My project looks at the performance of medieval narrative poetry before 1150, in the language generally known to its speakers as Romans. These works often describe themselves as chansons, but musical notation, when it is found at all, is fragmentary. I closely examine three works: the anonymous Canço de Santa Fe (c. 1060) written in an early form of Catalan or Occitan, the Anglo-Norman Estorie des Engles by Geffrei Gaimar (c. 1137) and the Old French Floire et Blancheflor (c. 1150, sometimes attributed to Robert d'Orbigny). In addition, I examine contemporary Latin discussion of the repertoire, in the works of Johannes de Grocheio and other sources. To demonstrate the complex interaction between music, rhetoric, theatre, and performance space, I will create videos presenting excerpts in collaboration with my trio, Pneuma Ensemble.

Who or what inspired you to pursue your research interests?
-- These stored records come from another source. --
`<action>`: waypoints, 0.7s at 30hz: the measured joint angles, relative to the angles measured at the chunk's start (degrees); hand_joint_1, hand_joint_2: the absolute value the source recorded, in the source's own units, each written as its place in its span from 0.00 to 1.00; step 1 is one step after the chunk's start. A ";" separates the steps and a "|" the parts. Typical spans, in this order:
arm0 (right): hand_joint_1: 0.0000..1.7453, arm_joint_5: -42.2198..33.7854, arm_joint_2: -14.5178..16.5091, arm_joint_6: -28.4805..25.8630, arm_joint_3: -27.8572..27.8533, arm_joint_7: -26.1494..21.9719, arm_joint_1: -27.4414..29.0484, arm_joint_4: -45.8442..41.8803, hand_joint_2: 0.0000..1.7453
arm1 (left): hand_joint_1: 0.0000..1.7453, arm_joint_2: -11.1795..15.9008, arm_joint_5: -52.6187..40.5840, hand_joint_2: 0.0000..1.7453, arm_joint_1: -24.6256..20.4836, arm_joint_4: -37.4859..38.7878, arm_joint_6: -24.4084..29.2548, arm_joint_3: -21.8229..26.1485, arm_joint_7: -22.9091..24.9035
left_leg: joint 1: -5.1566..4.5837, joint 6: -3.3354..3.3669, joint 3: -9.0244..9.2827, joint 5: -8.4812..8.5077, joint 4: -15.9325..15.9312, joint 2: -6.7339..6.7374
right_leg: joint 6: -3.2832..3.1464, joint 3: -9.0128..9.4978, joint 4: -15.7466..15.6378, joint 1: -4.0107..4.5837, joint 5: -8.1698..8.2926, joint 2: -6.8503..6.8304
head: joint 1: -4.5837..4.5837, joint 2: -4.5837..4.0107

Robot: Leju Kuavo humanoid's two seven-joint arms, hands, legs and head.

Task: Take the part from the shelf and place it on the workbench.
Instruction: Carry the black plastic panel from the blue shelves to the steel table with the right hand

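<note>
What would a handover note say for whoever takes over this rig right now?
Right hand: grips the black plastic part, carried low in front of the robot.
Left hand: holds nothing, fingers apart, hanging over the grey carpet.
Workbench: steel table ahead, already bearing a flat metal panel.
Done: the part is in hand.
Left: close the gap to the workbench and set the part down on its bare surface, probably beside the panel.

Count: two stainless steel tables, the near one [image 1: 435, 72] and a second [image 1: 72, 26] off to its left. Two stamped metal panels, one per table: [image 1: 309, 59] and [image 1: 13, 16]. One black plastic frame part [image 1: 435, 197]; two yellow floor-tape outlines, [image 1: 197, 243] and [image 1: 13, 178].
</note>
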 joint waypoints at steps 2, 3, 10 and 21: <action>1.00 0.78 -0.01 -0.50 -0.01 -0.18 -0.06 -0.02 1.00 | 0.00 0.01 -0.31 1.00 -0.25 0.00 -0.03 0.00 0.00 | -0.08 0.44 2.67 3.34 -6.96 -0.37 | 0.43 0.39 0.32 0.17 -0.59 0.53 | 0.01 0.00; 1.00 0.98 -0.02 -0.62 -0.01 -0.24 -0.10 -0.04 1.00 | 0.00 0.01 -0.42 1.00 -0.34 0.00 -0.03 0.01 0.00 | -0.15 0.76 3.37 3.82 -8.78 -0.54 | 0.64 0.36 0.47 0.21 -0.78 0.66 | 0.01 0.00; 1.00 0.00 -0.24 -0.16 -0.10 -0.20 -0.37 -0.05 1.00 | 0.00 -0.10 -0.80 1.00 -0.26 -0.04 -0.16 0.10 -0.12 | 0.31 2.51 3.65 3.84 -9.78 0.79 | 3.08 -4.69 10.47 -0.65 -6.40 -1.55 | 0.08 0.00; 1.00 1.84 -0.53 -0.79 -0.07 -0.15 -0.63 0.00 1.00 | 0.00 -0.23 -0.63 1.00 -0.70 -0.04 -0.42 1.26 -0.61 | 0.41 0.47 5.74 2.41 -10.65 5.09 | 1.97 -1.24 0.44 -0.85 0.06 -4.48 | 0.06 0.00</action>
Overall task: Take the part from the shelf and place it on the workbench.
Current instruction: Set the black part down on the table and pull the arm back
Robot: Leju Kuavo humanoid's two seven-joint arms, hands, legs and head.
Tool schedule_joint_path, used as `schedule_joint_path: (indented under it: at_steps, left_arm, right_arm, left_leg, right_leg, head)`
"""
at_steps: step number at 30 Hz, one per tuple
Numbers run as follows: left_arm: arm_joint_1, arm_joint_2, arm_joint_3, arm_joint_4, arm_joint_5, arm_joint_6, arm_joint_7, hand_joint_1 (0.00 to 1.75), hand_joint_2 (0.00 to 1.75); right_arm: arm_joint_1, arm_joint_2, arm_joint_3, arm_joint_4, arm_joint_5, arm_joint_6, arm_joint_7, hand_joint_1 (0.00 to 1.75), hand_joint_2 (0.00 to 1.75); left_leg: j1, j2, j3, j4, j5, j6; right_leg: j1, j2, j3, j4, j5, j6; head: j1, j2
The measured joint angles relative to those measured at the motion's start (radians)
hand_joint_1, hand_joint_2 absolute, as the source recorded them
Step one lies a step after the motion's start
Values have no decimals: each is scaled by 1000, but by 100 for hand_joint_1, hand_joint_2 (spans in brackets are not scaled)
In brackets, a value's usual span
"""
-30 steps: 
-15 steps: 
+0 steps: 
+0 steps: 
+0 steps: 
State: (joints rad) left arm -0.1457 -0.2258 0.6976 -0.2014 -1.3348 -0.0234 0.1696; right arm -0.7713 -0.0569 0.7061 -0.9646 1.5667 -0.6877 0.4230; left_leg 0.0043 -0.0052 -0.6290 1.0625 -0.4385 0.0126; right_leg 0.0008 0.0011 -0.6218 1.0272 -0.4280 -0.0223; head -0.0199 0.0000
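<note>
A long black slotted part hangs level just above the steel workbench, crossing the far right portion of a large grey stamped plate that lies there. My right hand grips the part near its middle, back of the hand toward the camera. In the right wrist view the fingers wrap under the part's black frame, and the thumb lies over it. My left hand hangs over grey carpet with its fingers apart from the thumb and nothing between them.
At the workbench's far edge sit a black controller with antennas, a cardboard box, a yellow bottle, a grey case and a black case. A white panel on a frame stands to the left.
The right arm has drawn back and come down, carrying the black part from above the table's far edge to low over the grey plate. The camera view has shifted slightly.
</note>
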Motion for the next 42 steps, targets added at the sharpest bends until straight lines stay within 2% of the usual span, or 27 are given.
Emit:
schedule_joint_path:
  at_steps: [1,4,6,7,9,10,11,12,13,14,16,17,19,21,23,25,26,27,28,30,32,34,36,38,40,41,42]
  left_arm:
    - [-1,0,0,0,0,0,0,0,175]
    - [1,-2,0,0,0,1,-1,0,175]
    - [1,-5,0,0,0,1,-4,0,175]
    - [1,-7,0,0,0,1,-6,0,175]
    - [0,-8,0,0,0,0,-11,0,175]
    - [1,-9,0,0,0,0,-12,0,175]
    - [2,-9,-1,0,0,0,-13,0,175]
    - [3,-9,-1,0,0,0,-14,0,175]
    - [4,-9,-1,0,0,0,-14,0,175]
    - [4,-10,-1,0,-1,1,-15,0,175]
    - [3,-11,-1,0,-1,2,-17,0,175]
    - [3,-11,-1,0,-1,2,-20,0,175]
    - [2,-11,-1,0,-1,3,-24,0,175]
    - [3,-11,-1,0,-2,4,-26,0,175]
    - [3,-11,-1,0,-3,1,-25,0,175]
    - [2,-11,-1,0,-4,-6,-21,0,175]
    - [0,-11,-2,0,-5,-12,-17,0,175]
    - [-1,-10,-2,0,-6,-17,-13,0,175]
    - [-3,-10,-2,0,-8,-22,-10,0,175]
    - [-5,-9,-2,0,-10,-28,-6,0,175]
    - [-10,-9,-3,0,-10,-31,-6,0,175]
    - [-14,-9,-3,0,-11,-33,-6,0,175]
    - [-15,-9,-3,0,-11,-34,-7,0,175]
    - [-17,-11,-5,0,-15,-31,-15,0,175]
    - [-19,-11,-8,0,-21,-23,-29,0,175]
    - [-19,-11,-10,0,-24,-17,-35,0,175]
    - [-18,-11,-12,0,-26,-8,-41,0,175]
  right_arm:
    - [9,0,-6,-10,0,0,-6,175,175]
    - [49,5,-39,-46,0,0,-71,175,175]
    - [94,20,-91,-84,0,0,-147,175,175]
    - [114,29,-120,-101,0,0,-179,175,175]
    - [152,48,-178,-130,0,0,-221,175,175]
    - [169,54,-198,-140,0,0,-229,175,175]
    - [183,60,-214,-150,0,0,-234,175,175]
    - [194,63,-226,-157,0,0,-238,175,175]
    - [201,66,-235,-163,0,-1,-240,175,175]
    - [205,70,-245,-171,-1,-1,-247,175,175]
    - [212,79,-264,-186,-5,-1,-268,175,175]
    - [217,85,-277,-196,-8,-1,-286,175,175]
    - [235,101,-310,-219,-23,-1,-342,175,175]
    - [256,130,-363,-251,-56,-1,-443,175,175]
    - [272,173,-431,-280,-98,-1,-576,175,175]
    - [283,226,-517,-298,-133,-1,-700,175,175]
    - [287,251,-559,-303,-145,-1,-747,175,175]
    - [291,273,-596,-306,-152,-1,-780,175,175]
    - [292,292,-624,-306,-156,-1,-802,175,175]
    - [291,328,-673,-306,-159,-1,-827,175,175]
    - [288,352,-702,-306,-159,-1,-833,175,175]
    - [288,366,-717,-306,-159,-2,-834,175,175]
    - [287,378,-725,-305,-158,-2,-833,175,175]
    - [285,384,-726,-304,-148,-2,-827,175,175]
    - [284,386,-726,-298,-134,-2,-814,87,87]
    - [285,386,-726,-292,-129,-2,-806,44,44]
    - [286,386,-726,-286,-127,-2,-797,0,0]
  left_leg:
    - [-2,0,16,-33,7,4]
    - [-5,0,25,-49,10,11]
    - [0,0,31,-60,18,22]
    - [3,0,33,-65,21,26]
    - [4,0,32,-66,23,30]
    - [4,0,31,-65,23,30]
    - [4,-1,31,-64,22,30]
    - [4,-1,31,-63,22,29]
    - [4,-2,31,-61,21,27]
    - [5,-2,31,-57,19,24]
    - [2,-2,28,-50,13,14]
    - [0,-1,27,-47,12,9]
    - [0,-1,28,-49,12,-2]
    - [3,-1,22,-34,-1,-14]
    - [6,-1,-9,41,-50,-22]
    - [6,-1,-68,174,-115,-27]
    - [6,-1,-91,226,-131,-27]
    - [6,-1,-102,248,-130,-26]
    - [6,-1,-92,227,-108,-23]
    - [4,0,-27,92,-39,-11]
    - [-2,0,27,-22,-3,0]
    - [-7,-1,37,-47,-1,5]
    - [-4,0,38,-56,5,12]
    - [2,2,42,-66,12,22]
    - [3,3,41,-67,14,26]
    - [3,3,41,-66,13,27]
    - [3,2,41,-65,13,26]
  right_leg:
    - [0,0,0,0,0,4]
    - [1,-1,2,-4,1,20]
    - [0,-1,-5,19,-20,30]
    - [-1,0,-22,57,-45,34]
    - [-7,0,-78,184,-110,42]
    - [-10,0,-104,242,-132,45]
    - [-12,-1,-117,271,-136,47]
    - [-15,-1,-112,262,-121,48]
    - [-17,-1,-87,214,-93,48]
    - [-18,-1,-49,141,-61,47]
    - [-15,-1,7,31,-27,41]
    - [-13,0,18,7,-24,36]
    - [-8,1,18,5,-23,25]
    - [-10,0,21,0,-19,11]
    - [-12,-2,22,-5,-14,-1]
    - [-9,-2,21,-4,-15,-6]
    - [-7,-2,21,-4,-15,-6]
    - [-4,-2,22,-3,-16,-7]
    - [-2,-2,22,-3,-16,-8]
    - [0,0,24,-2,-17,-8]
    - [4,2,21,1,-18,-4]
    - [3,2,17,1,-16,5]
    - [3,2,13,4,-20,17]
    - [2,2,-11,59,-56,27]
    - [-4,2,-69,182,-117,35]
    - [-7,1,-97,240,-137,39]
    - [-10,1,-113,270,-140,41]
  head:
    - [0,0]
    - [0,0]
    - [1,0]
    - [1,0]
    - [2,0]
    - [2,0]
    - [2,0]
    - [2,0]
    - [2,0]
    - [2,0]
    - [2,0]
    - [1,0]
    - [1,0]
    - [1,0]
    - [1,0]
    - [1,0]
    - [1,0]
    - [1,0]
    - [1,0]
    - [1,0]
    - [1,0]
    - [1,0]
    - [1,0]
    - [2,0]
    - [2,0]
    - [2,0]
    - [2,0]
I first discovered Old Occitan troubadour song as a teenager, and since my undergraduate days I have been involved with the University of Toronto's pre-modern theatre group, Poculi Ludique Societas. The most direct inspiration for this research has been my work with Pneuma Ensemble, originally formed in 2014 to explore 12th and 13th century song, but also known since 2016 for interpretation of longer narrative works in Old French, Middle English, and Latin.